◆ **PROBLEM TO WORK ON**
Copy each line containing the word "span" from the records that follow, please.

◆ **SUPPLIED RECORDS**
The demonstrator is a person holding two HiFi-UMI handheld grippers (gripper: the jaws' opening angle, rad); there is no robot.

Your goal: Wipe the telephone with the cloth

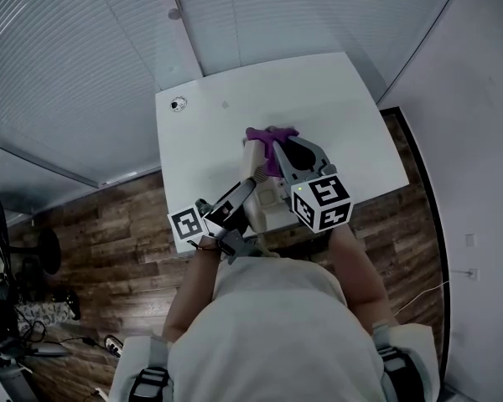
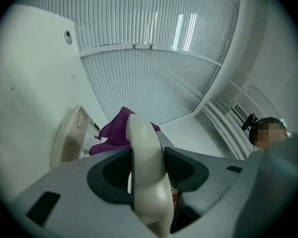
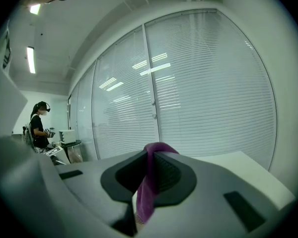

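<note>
Holding the cream handset [image 2: 141, 133] clenched btwn its jaws, the left tool [image 2: 148, 157] has it up off the telephone base [image 2: 69, 140], prob. so every side is reachable. The right tool [image 3: 150, 170] is clamped on the purple cloth [image 3: 146, 197]. One fold pokes up past the jaws and the rest hangs below, leaving loose fabric to rub w/. In the head view, frame centre, the cloth sits at the handset's far end, seemingly touching, over the white surface [image 1: 210, 132]. Wiping looks under way; base prob. not done yet.
</note>
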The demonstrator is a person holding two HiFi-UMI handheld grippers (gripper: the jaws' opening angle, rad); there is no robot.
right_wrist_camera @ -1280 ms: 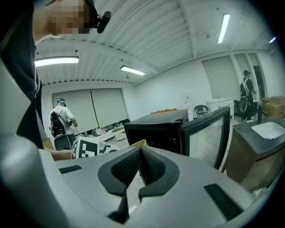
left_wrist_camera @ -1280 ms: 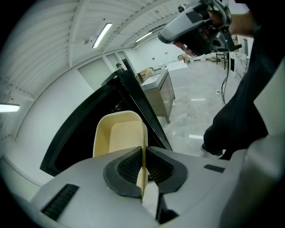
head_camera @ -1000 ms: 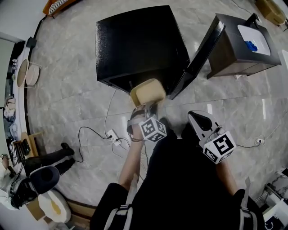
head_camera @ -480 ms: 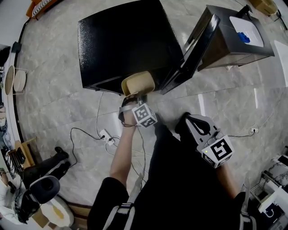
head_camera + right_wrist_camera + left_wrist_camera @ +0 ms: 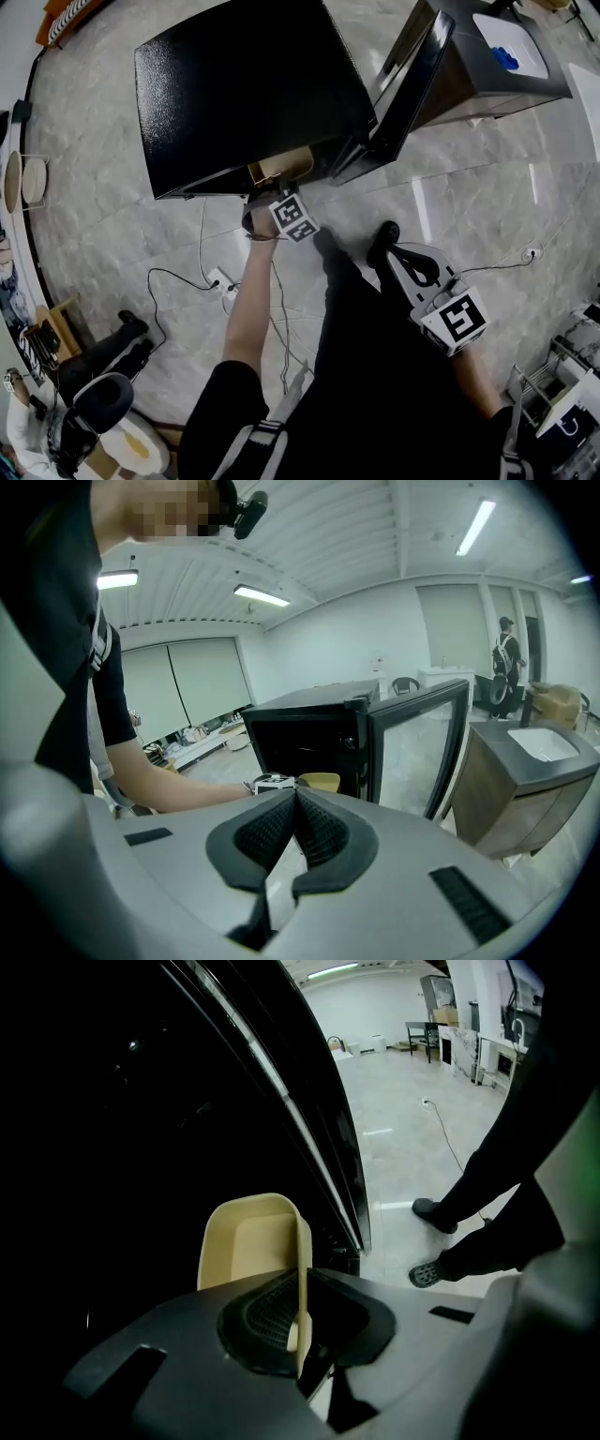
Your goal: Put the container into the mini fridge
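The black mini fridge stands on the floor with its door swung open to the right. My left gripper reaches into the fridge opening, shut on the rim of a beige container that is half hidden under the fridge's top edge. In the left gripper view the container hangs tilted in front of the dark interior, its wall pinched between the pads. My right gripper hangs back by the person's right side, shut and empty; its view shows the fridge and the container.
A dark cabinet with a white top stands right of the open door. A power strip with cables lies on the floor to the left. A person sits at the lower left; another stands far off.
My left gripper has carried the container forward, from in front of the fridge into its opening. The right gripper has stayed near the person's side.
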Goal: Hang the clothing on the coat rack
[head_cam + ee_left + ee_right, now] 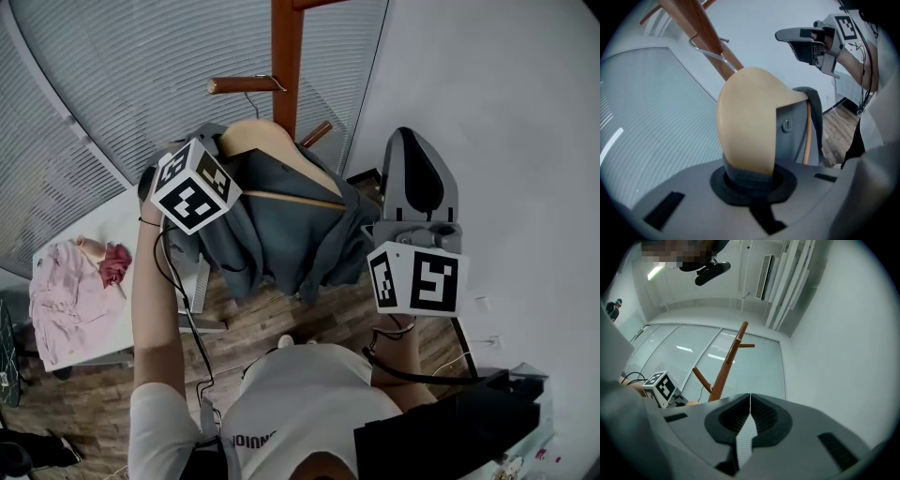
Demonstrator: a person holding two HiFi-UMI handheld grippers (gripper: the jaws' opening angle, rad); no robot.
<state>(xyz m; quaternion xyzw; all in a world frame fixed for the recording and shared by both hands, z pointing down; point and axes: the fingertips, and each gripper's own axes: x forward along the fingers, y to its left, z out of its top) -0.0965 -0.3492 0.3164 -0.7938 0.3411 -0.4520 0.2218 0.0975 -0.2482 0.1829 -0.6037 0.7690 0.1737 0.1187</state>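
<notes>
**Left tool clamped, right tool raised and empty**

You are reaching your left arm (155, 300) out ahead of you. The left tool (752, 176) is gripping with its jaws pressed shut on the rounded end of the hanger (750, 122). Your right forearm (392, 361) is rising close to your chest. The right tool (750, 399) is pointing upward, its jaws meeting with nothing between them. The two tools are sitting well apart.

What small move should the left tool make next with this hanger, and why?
Probably lower the left tool slightly: the wire hook of the pale wooden hanger it clamps, carrying the grey jacket, already seems looped over the brown wooden rack peg, so it should settle there.
</notes>
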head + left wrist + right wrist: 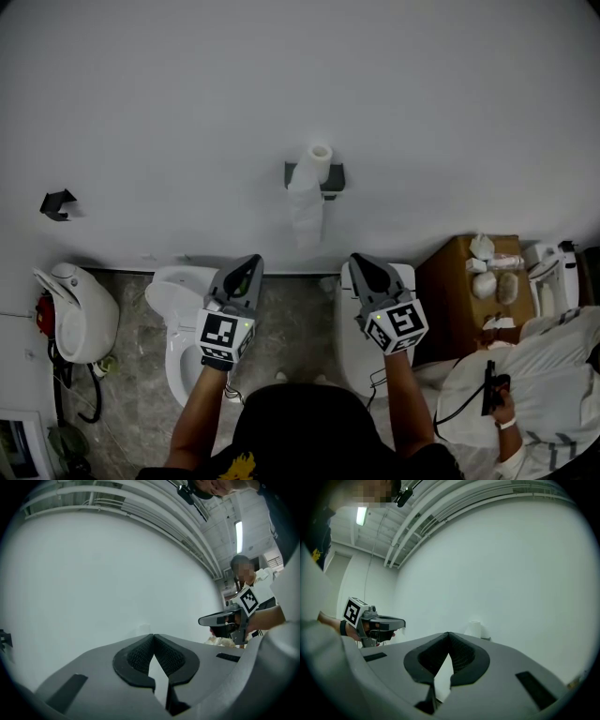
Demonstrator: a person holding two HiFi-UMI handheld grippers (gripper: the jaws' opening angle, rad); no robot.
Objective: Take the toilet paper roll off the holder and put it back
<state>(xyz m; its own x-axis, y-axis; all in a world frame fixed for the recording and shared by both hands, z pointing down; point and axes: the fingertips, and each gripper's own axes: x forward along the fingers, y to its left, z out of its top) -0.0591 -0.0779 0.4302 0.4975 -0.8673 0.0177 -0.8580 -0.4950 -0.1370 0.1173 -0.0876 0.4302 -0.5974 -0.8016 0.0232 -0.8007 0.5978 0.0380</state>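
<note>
Left gripper and right gripper are closed, empty.

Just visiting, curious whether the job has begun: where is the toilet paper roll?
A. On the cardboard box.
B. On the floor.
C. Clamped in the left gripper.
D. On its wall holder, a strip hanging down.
D: the toilet paper roll sits on the dark holder on the wall, a strip hanging below, while the left gripper and right gripper are shut on nothing, short of it.
</note>
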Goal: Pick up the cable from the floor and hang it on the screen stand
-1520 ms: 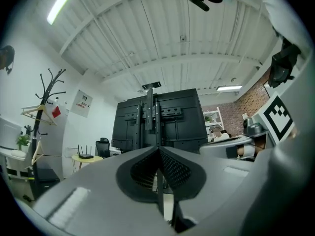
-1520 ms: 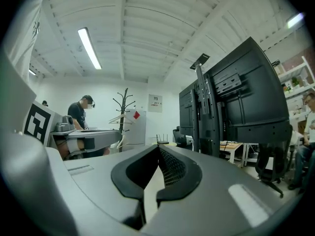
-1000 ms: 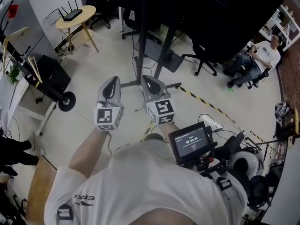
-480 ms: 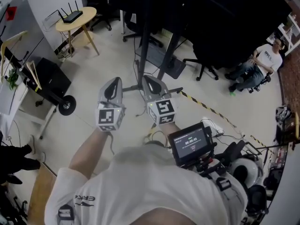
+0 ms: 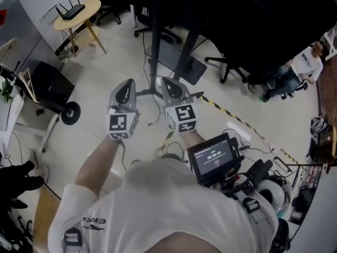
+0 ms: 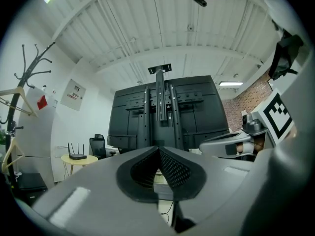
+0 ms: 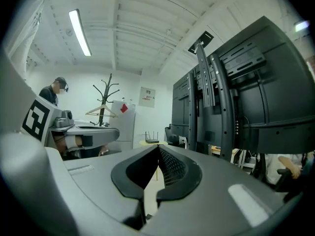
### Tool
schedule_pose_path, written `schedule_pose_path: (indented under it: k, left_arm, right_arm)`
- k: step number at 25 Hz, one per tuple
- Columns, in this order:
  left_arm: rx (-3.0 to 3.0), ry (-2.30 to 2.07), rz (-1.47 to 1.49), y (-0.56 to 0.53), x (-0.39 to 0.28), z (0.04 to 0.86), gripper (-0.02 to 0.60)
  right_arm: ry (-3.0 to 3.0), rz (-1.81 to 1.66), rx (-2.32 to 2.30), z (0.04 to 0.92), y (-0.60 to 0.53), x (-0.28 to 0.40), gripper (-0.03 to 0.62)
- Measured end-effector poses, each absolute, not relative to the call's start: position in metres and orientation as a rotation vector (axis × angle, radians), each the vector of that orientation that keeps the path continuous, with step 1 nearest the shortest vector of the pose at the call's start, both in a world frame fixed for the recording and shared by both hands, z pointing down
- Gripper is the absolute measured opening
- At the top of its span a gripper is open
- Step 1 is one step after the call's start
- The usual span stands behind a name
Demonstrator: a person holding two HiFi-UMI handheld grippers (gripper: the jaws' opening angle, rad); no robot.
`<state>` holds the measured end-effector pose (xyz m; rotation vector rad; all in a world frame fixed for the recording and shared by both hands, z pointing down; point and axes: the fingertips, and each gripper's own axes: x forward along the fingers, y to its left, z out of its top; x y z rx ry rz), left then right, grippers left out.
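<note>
Two tools, left tool [image 5: 127, 86], right tool [image 5: 169, 86] — one screen stand [image 5: 156, 41], one round bench [image 5: 85, 8] at eleven o'clock, one router [image 5: 70, 12] — one seated person [image 5: 295, 70] at two o'clock

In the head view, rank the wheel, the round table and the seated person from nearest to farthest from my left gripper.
1. Wheel, left, on the floor.
2. Round table, upper left.
3. Seated person, far right.

matt black metal screen stand [image 5: 156, 46], smooth pale floor [image 5: 92, 124], wooden side table [image 5: 90, 5]
</note>
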<state>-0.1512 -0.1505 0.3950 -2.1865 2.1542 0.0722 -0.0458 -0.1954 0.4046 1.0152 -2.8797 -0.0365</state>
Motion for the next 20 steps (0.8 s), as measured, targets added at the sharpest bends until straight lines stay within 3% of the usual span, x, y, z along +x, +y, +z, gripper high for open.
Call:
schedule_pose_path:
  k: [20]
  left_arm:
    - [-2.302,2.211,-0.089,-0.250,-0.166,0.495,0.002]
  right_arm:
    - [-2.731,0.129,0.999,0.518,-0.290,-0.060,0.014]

◆ **EXERCISE ANSWER**
- At the top of its span a gripper is open
- The usual span stands behind a name
Motion for the next 20 steps (0.8 s), as measured, targets added at the sharpest bends until straight lines stay within 3% of the usual span, x, y, z along +x, +y, +z, gripper high for open.

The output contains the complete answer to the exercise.